2. Set a specific DIE AREA by making `FP_SIZING` set to `absolute` and then giving the size as four coordinates to `DIE_AREA`.

3. Use a template DEF and apply the same DIE AREA and dimensions of that DEF. Note that this option will also force the flow to use the same PIN locations and PIN names (they are copied over from the template DEF). To use this option set: `FP_DEF_TEMPLATE` to point to that DEF file.

You can read more about how to control these variables [here][0].


## IO Placement

For IO placement, you currently have four options:

1. Using a template DEF file and applying the same PIN locations and PIN names (they are copied over from the template DEF). Note that this will force the flow to apply the same exact DIE AREA and dimensions of the template DEF. To use that option set: `FP_DEF_TEMPLATE` to point to that DEF file.

2. Manually setting the direction of each pin using a configuration file such as [this one][7]. Then you need to set `FP_PIN_ORDER_CFG` to point to that file.

3. Using contextualized pin placement, which will automatically optimize the placement of the pins based on their context in the larger design that includes them. This relevant for macros since they will be included inside a core, and also relevant for the core since it will be part of a bigger chip. For this to happen, you need to point to the LEF and DEF of the container/parent design using these two variables: `FP_CONTEXT_DEF` and `FP_CONTEXT_LEF`. Note that currently this script can only handle the existance of a single instance of that macro.

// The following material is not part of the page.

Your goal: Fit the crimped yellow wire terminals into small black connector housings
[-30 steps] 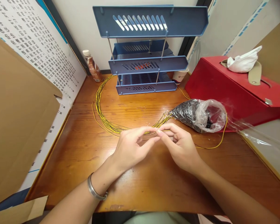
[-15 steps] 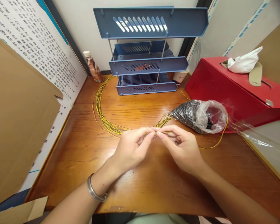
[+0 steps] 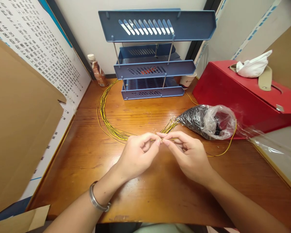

4. To let the tool randomly assign IOs using the random equidistant mode. This is the default way.

The options are prioritized based on the order mentioned above. This means that if you set a value for `FP_DEF_TEMPLATE` it will be used and the rest - if they exist - will be ignored.

You can read more about those configurations [here][0].

## Placement

Placement is done in three steps: Global Placement, Optimizations, and Detailed Placement.

### Global Placement:

For Global Placement, the most important value would be `PL_TARGET_DENSITY` which should be easy to set.

- If your design is not a tiny design, then `PL_TARGET_DENSITY` should have a value that is `FP_CORE_UTIL` + 1~5%. Note that `FP_CORE_UTIL` has a value from 0 to 100, while `PL_TARGET_DENSITY` has a value from 0 to 1.0.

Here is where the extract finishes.